I am therefore of opinion that this contract was one for the sale of specific goods, but, even so, the case of $Varley \ v.$ Whipp (1900, 1 Q. B. 513), cited by Mr. Daly, is authority for the proposition that, if specific goods are sold by description, and do not correspond with that description, the seller fails to comply, not with a warranty or collateral agreement, but with the contract itself, by breach of a condition precedent (Benjamin on Sale, 7th Ed. p. 323).
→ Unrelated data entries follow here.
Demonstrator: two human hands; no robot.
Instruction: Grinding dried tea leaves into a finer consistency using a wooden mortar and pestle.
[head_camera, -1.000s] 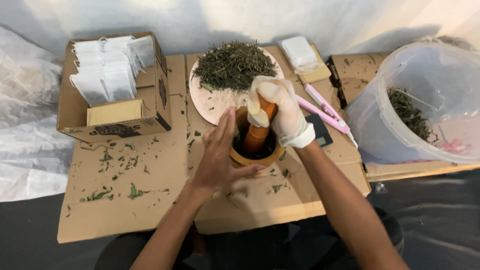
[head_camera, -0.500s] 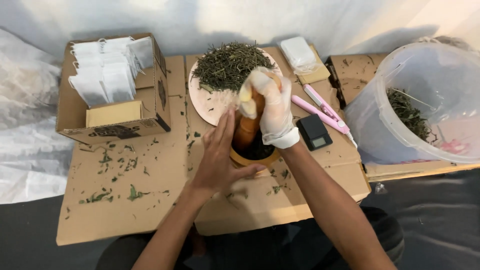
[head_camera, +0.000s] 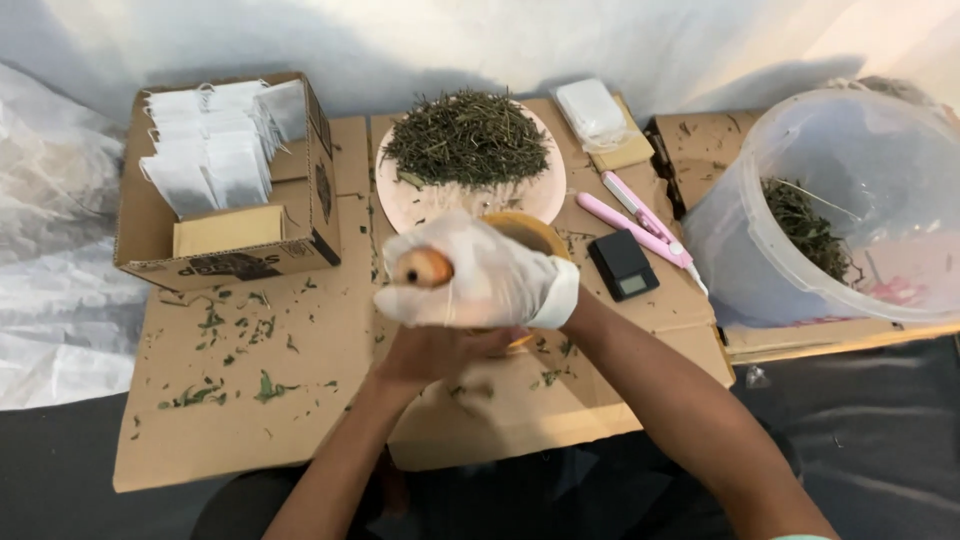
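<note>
— Right hand (head_camera: 480, 285)?
— Gloved in white, fist wrapped round a wooden pestle (head_camera: 425, 268); the butt end faces the camera, blurred, raised over the mortar (head_camera: 528, 232).

— Left hand (head_camera: 440, 352)?
— Bare, below the glove and largely hidden by it. Whether it grips the mortar, I cannot tell.

— Mortar position?
— On the cardboard (head_camera: 300, 400), just below the plate (head_camera: 530, 200) heaped with dried herbs (head_camera: 467, 138).

— Surroundings?
— Box (head_camera: 225, 190) of paper bags at left. Black scale (head_camera: 623, 265) and pink tool (head_camera: 640, 222) to the right, then a clear bucket (head_camera: 790, 200) holding herbs.
</note>
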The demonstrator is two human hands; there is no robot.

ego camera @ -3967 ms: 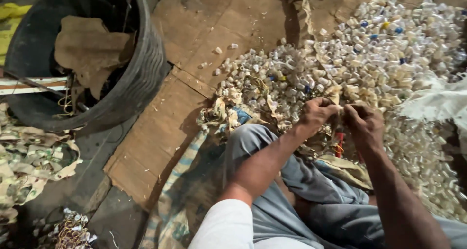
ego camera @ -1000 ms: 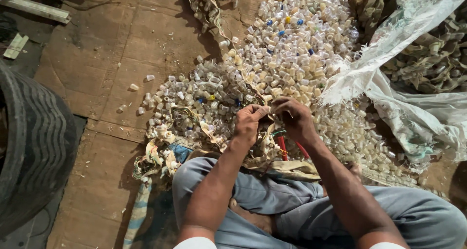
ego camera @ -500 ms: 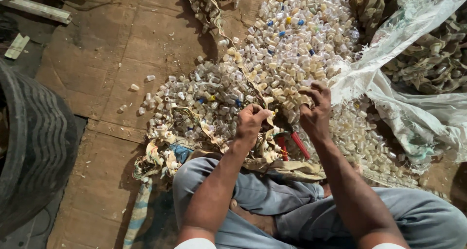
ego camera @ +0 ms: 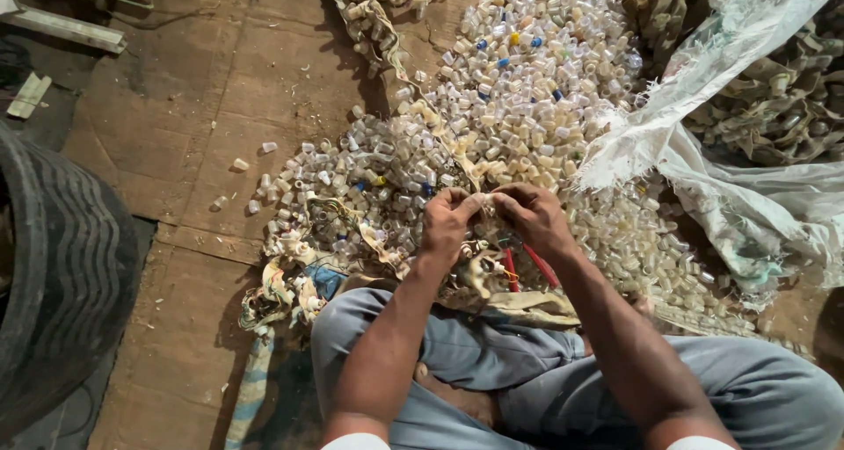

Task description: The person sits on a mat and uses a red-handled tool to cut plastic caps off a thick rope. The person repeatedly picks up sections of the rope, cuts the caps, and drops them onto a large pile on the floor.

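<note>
Both hands, the left hand (ego camera: 447, 223) and right hand (ego camera: 534, 217), are drawn together and pinched on one small, pale, translucent plastic cap (ego camera: 486, 202) held between them above the heaped caps (ego camera: 527, 90), judged light, stiff, slippery, best gripped by fingertips at its rim.

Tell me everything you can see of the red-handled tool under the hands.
The red-handled tool lies on the heap of small pale caps, just below the right hand. Only two slim red handles show, splayed apart and angled down-right; its head is hidden under the hands. Neither hand grips it. It looks like pliers or cutters.
</note>
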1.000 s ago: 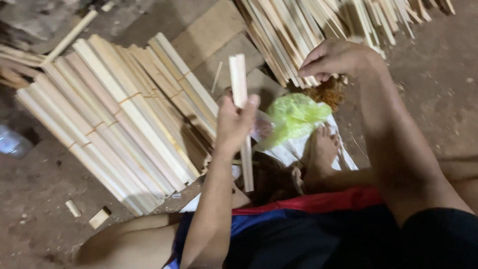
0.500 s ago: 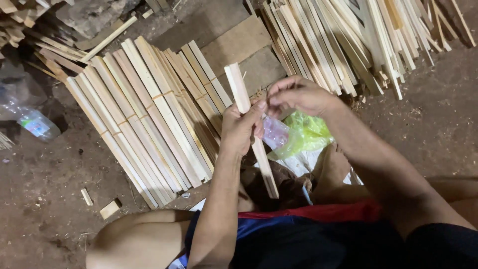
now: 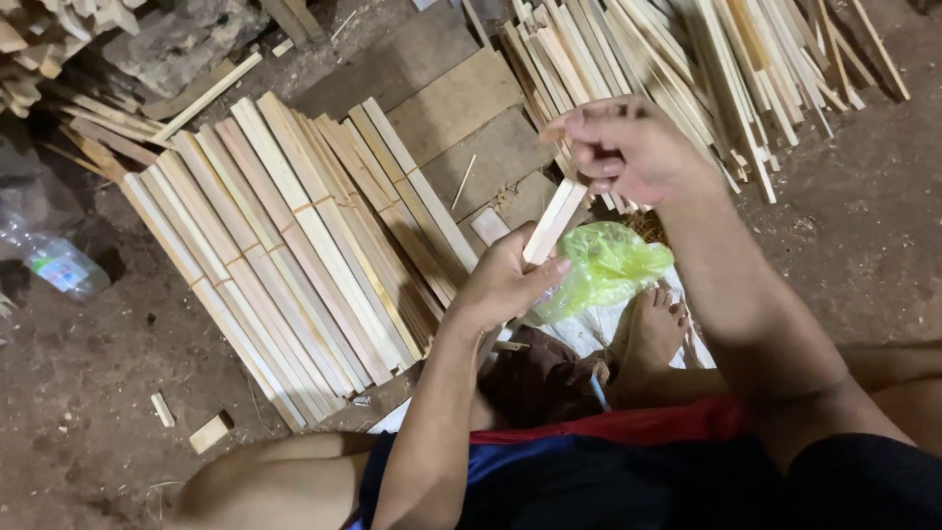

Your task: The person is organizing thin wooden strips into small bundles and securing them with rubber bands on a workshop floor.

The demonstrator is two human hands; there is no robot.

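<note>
My left hand point(image 3: 505, 283) grips a short pale wooden stick point(image 3: 555, 218) near its lower part and holds it tilted up to the right. My right hand point(image 3: 628, 147) hovers just above the stick's upper end, fingers curled together; I cannot see anything held in them. A crumpled green plastic bag point(image 3: 610, 265) lies right behind the left hand, on a white sheet beside my bare foot point(image 3: 653, 329).
Tied bundles of flat wooden slats point(image 3: 294, 245) lie on the dirt floor to the left. A loose heap of thin sticks point(image 3: 687, 59) fills the top right. Flat boards point(image 3: 451, 103) lie between them. A plastic bottle point(image 3: 54, 263) and small off-cuts point(image 3: 211, 432) lie at the left.
The stick is now tilted to the right and sits lower in my left hand. My right hand has lifted from the bag to above the stick's top end.
</note>
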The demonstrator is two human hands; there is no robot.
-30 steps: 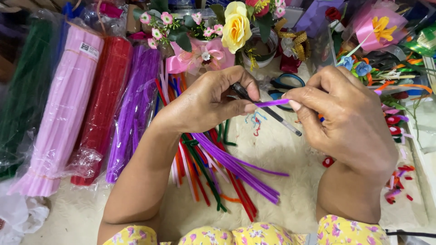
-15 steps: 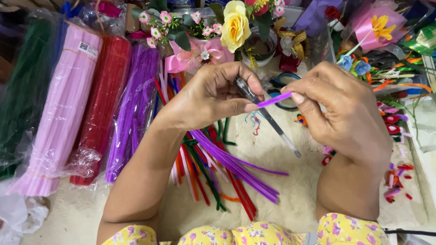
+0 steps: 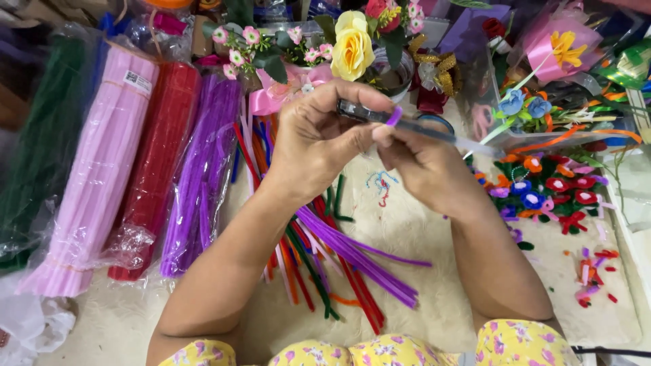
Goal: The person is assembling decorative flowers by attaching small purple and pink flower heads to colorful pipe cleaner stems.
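Both hands are meeting just above the loose purple pipe cleaners (image 3: 359, 254) lying fanned on the cream fleece mat (image 3: 413, 230). Left hand (image 3: 319, 139) is closing thumb and fingers around the dark end of a pen-like rod (image 3: 407, 125); right hand (image 3: 427, 169) is pinching a short purple pipe cleaner piece (image 3: 394, 116) against that rod, fingers nearly fully curled (only the bent purple tip is showing, so I can't tell how many turns are on). Risk as I'm judging it: the grip on the piece is looking tiny, so the fuzzy wire may be springing back and unwinding, or slipping along the smooth barrel. Rod's clear far end is pointing away from the purple pile toward the small blue flowers (image 3: 525, 105), near enough that a swing could be knocking them. Cut wire tip near the fingertips could be pricking too
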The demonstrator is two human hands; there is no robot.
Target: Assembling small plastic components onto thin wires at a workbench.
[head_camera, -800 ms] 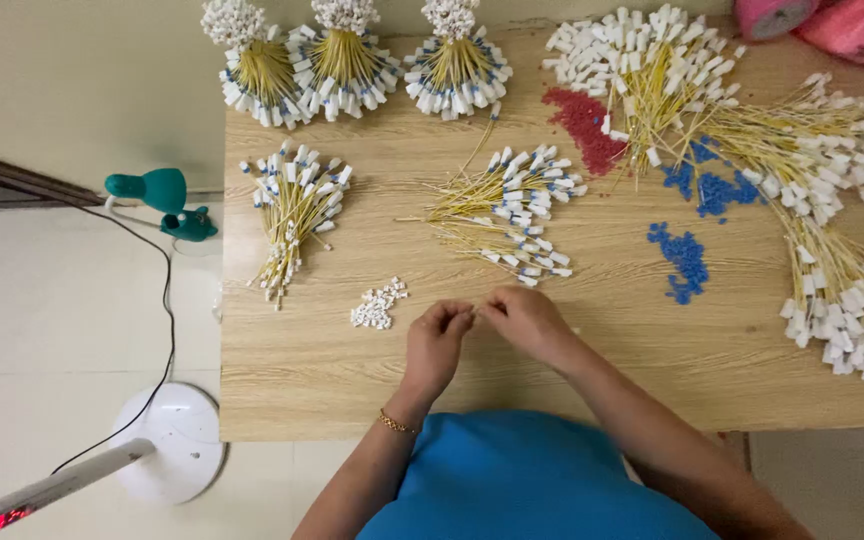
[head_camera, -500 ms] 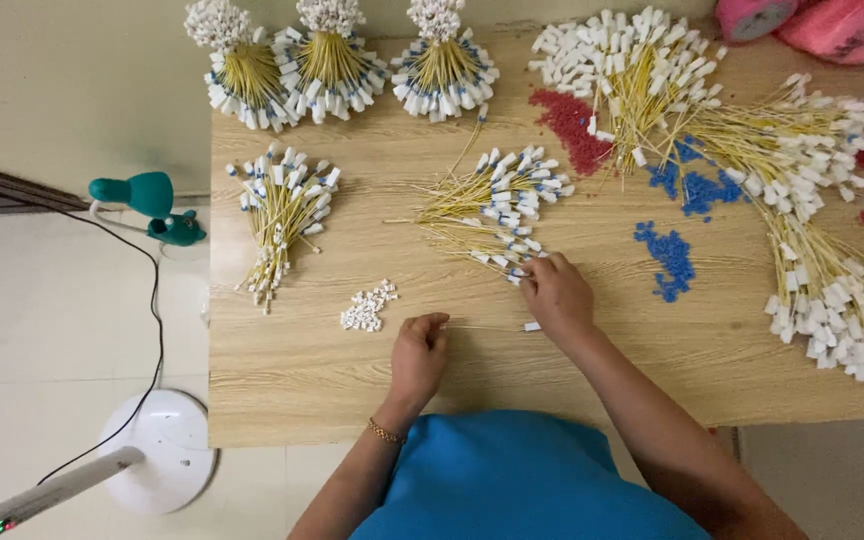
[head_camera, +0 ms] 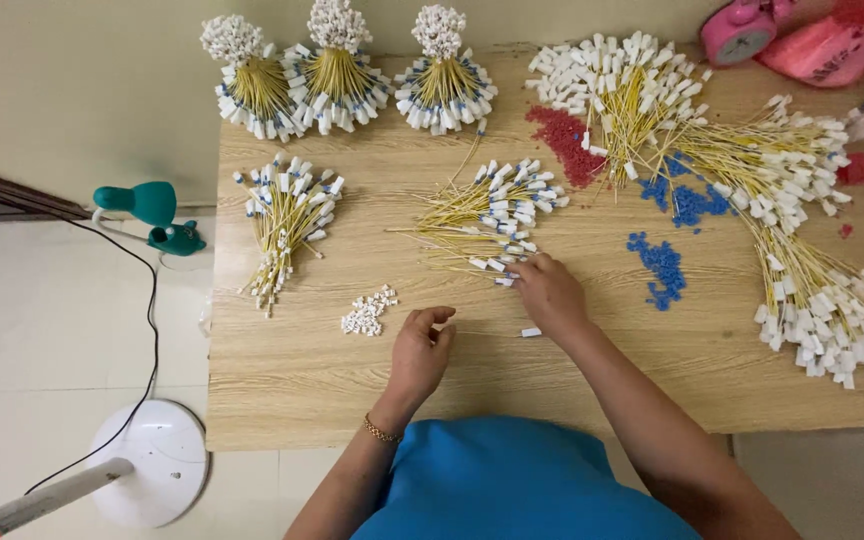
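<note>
My left hand [head_camera: 422,350] rests on the wooden table [head_camera: 292,385] near its front edge. Its fingertips are pinched on a thin yellow cable whose white connector [head_camera: 530,332] lies just to the right. My right hand [head_camera: 549,292] reaches forward to the near end of a loose pile of yellow cables with white and blue connectors [head_camera: 487,215]. Its fingertips close on one connector at the pile's edge. A small heap of white caps [head_camera: 369,312] lies left of my left hand.
A cable bundle [head_camera: 284,225] lies at the left and three tied upright bundles [head_camera: 337,65] stand at the back. Red pellets [head_camera: 570,135], blue pellets [head_camera: 662,268] and large cable heaps [head_camera: 802,230] fill the right. A green lamp [head_camera: 152,208] and a white stand base [head_camera: 152,460] are off the table's left.
My hands were together at the front of the table. The right hand has since reached forward to the cable pile, and the left hand stayed near the front edge.
</note>
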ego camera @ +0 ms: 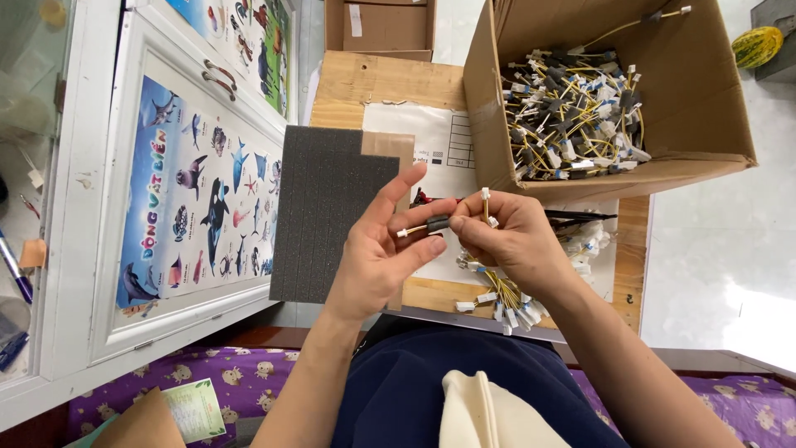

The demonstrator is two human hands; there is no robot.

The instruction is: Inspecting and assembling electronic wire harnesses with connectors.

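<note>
Left hand [383,253] raised above lap, palm toward camera, thumb and fingers pinching short yellow wire lead [431,223] by its black sleeve, white connector at free end. Right hand [507,236] touching left, fingers gripping same lead's other end, white plug pointing up. Loose wire bundle [502,294] lies on wooden board [373,83] just below right hand. Dark foam pad [323,216] beside left hand. Cardboard box [705,91] beyond, filled with similar leads. Sea-animal poster [199,191] far left.
</note>
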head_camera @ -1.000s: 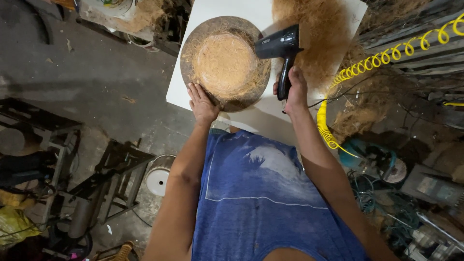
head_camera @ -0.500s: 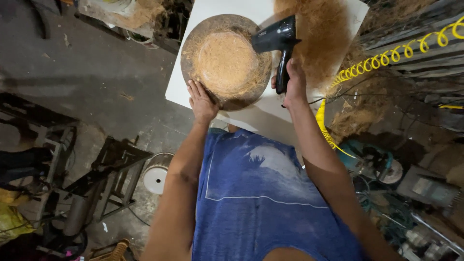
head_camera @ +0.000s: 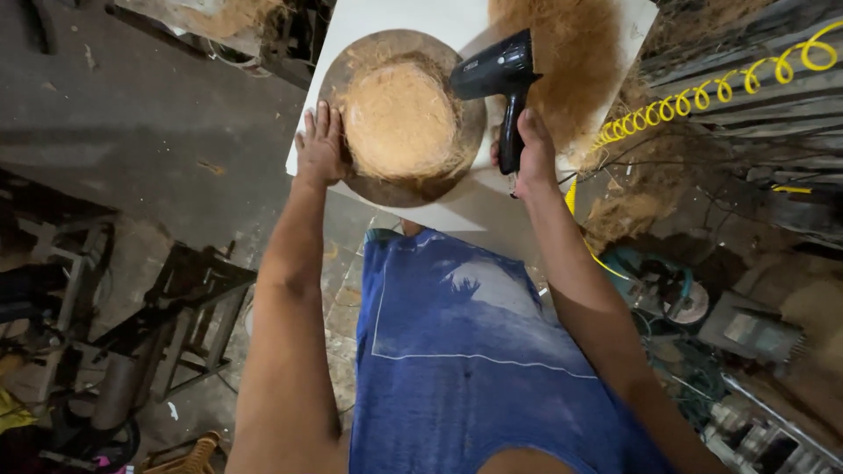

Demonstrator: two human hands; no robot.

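Right hand (head_camera: 527, 149) clamped on black dryer (head_camera: 497, 75), nozzle aimed left at fibre mound (head_camera: 402, 118) in round bowl (head_camera: 338, 66); left hand (head_camera: 320, 149) flat, open on near-left rim.

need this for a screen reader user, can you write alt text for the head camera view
Seen from above, a person's right hand grips a black hair dryer aimed at a mound of tan fibre in a round brown bowl, while the left hand rests on the bowl's rim. The bowl sits on a white board, with loose fibre and a yellow coiled hose nearby.
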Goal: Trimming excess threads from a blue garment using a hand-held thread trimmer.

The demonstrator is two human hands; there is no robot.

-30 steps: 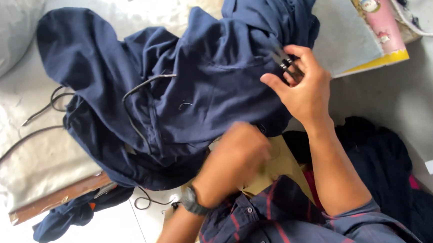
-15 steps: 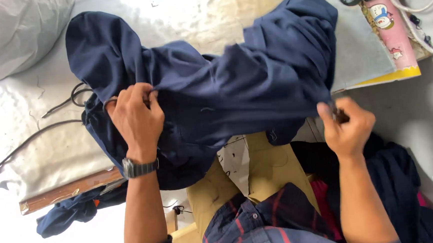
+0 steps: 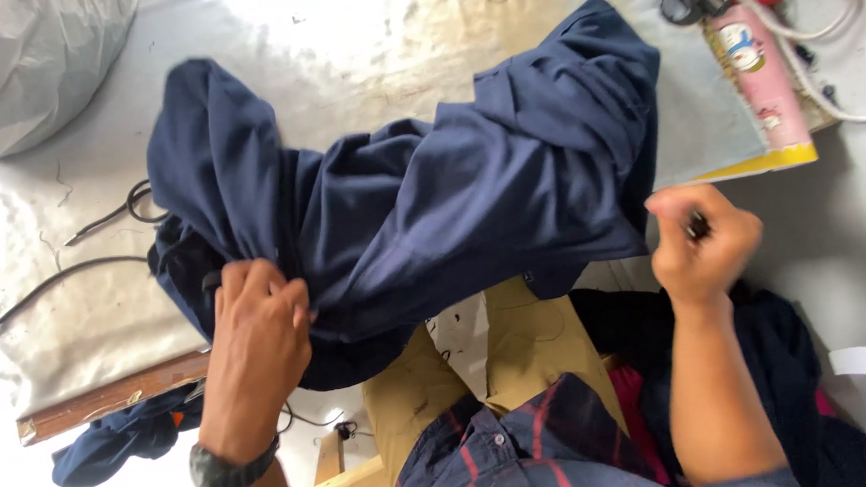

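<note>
Gripping the navy garment [image 3: 421, 204] at its seven o'clock edge, my left hand [image 3: 258, 334] has fingers clamped on the cloth, while my right hand [image 3: 701, 242], at three o'clock, curls shut around a small dark tool [image 3: 697, 225].

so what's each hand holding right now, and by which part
The left hand has its grip on the navy garment at its lower left edge. The right hand pinches a small dark object, too small to identify.

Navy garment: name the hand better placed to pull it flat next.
Probably left. The left hand already grips the navy garment at its near edge. The right hand is off the cloth, closed around a small dark object.
</note>
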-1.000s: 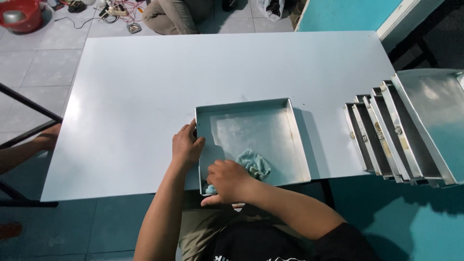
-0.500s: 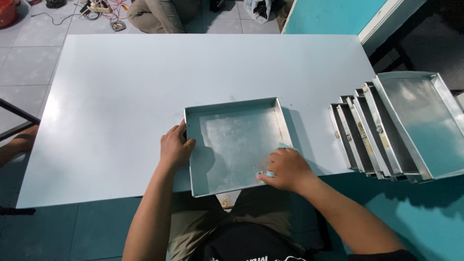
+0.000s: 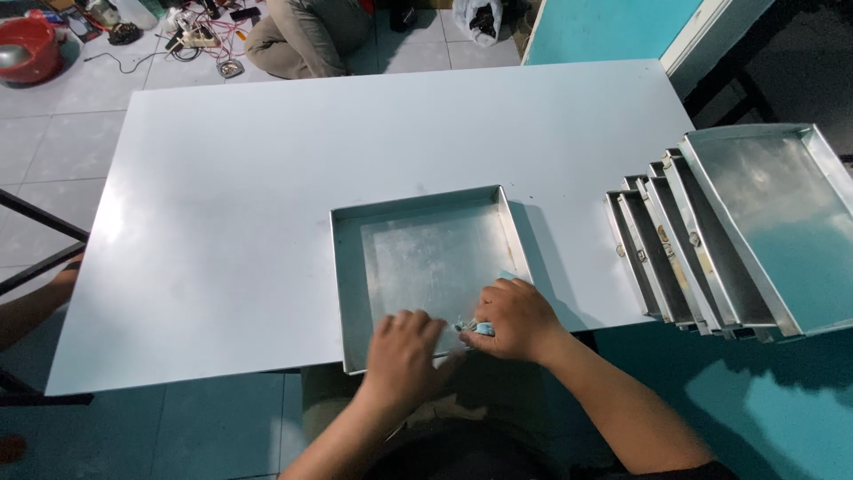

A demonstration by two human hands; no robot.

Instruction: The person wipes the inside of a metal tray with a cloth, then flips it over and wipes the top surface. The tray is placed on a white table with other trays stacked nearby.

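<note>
While both forearms come up from the bottom of the frame, the action sits at the near edge of the square metal tray point(image 3: 426, 258), which lies flat on the white bench point(image 3: 267, 178) just below the centre of the picture, its near rim slightly overhanging the bench edge. The right hand point(image 3: 515, 318) is clenched around a small light-blue cloth point(image 3: 482, 328), only a scrap of it peeking out between thumb and fingers, pressed down at the lower right corner of the tray. Just beside it, the left hand point(image 3: 404, 356) lies on the tray's near rim, fingers spread and relaxed over the metal, grasping nothing that can be seen; its fingertips almost meet the cloth. Over on the right side of the frame, a row of similar metal trays point(image 3: 702, 249) leans on edge, stacked one against another, well apart from the hands, with the largest one tilted outermost. Up at the top edge, another person's bent legs point(image 3: 306, 36) rest on the tiled floor point(image 3: 53, 133), next to a tangle of cables and a power strip point(image 3: 200, 36). A red bowl point(image 3: 28, 49) sits in the upper left corner.
</note>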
It therefore becomes necessary to consider on the evidence in this case, what it was that the plaintiffs contracted to sell, and whether the maize meal delivered to the defendant corresponded with the contract—In my opinion the evidence supports the finding of Horne, J., that the contract was for the sale of "181 bags of maize meal by the description 'maize meal'". The defence sets out the contracts as having been for maize meal "of first-class quality", adding, apparently as a definition of what constitutes "first-class quality", the words "that is to say, meal milled from good sound European-grown maize", but the most, or rather the worst, that the defendant's witnesses say of the meal is that it appeared to contain some native-grown maize. That some of the evidence for the defendant is grossly exaggerated. is shown by the fact that on the 30th June, nine days after the date of the contract and at a time when the market-price was falling, the defendant offered Sh. 8/50 a bag for the meal.

On the other hand the evidence of Mr. Kenny (the plaintiffs<sup>\*</sup> manager) and Mr. Jones (manager of the Rongai Mills) was that the only maize meal at the mill belonging to the plaintiffs was meal milled from maize grown on the farm of a Mr. Watson, and Mr. Kenny's letters of the 28th June and the 10th July show that it was this meal that he had sold to the defendant-Indeed, if it had been found that the contract was for the sale of Europeangrown maize, I think there was evidence that this condition had been complied with.

The contract, then, being for the sale by description of "maize meal" there was, by section 16 (2) of the Sale of Goods Ordinance, 1930, an implied condition that the meal should be of merchantable quality, and, in my opinion, there was ample evidence that it was such.

Objection has been taken to the fact that the learned Judge did not have regard to the report of the Government analyst, dated the 16th October, which was produced by the defendant's son. In respect to this document a Notice, under Order 11, rule 3, was served on the plaintiffs' lawyer to admit that it "was written, signed, or executed as it purports to have been, saving all just exceptions to the admissibility of such document in evidence in this suit". An admission by the plaintiffs, therefore, was merely an admission that the report was in fact written and signed by the Government analyst, but, as he was not called as a witness, its contents were clearly inadmissible in evidence, and there is nothing on the record to show that the plaintiffs' advocate agreed that it should be received.

The contract being one for the sale of specific goods, I am of opinion that, by section 20, rule 3, the property was transferred to the buyer when the number of bags was counted and the price ascertained and this fact communicated to him by means of the Railway way-bill, and that the goods were delivered to the buyer when they were delivered to the Railway at Rongai. The action was therefore properly framed as one for the price of goods sold and delivered.

In my judgment, therefore, the appeal fails and should be dismissed with costs.

LAW, C. J. (Zanzibar).—I agree.

LUCIE-SMITH, Ag. C. J. (Kenya).-I concur.